Statistical analysis—For each duration of compress application (5, 10, and 20 minutes) and for each depth of needle insertion, the largest change in temperature was determined by comparison of the maximum temperature recorded during the test period with the control temperature in each dog. Group mean values were compared at each tissue level between the treatment and control groups via repeated-measures ANOVA with the Newman-Keuls multiple comparison post hoc test. Group mean values for each tissue level were compared among time periods also via repeated-measures ANOVA with the Newman-Keuls multiple comparison post hoc test. Values of P < 0.05 were considered significant.

Results

No dog had a period of distress, and all dogs required minimal to no physical restraint during data collection. No dog had an adverse reaction at the warm compress or needle insertion sites. Rectal temperatures prior to and immediately following data collection periods did not differ significantly between control and experimental groups.

Mean maximum temperature change at the superficial depth was −1.52° (–4.5%), 3.08° (9.1%), 4.14° (12.3%), and 4.56°C (13.4%) for 0, 5, 10, and 20 minutes of heat application, respectively. Mean maximum temperature change at the middle depth was −1.46° (–4.1%), 0.8 (2.2%), 2.2° (6.2%), and 2.03°C (5.6%) for 0, 5, 10, and 20 minutes of heat application, respectively. Mean maximum temperature change at the deep depth was −1.98° (–5.2%), −0.48° (–1.3%), 0.58° (1.6%), and −0.02°C (–0.05%) for 0, 5, 10, and 20 minutes of heat application, respectively (Figure 1).

Figure 1—
Figure 1—

Mean ± SD temperature (°C) change at superficial, middle, and deep tissue depths associated with 0 (Control), 5, 10, and 20 minutes of warm compress application in 10 dogs.

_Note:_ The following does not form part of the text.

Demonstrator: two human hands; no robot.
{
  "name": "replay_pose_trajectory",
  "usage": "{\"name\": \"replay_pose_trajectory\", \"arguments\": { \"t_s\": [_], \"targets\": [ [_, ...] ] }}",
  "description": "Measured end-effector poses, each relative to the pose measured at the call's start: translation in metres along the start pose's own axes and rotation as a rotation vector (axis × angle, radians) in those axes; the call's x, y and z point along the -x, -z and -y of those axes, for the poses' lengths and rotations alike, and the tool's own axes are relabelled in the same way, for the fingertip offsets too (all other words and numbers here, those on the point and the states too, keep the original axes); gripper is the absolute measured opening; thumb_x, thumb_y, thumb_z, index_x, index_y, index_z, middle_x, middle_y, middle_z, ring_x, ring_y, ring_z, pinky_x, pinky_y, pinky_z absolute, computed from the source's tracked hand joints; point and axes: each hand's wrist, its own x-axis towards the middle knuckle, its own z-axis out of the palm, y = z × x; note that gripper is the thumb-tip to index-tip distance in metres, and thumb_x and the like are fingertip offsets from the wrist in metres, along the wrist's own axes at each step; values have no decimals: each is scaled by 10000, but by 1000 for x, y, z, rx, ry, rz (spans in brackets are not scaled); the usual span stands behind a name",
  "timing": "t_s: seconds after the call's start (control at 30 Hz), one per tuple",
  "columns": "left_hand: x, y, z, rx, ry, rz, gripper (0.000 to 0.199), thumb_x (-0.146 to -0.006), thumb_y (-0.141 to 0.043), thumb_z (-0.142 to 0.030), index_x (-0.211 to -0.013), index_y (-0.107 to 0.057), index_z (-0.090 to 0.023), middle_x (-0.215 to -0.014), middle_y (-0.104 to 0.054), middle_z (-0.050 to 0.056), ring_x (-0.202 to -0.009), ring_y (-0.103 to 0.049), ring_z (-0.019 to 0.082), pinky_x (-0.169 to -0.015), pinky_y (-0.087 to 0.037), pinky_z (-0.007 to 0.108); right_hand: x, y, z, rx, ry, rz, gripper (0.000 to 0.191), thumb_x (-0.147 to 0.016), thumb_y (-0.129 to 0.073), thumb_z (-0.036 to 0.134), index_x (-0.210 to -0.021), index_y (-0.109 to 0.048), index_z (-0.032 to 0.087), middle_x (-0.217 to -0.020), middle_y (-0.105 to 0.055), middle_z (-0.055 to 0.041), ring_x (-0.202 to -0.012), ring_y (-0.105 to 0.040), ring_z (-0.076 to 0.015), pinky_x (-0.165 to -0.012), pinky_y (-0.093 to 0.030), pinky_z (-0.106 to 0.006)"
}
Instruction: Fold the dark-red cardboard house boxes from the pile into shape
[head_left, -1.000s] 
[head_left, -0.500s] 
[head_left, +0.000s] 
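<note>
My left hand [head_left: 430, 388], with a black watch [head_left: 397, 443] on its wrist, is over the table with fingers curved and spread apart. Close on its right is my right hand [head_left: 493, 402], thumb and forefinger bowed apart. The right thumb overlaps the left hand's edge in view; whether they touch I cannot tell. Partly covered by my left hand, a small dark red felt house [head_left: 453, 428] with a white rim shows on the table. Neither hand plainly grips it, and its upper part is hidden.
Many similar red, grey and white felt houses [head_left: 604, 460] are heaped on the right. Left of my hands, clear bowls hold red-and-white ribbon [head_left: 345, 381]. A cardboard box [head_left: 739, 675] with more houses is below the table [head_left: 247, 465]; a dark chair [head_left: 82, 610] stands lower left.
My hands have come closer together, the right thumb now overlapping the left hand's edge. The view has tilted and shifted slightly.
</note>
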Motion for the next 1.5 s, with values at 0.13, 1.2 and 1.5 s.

Citation: American Journal of Veterinary Research 74, 3; 10.2460/ajvr.74.3.448

Temperatures for the superficial, middle, and deep depths associated with 5 minutes of heat application were significantly increased, compared with the control temperatures. Temperatures associated with 10 minutes of heat application were significantly increased at all depths, compared with the control temperature and the temperature after 5 minutes of heat application. There was no difference in temperature change at the superficial and middle depths when comparing 10 and 20 minutes of application. The temperature at the deep depth associated with 10 minutes of heat application was significantly greater, compared with 20 minutes of application, but all temperature changes at this depth were minimal. Cooling of the tissues after removal of the compress was graphed (Figure 2). The warm compress underwent a cooling rate of 0.19°C/min, with a total decrease in temperature of 3.8°C at the end of 20 minutes.

Figure 2—
Figure 2—

Mean temperature (°C) for tissue depths of 0.5, 1.0, and 1.5 cm associated with 20 minutes of warm compress application in 10 dogs. Notice the difference in cooling rates among tissue depths.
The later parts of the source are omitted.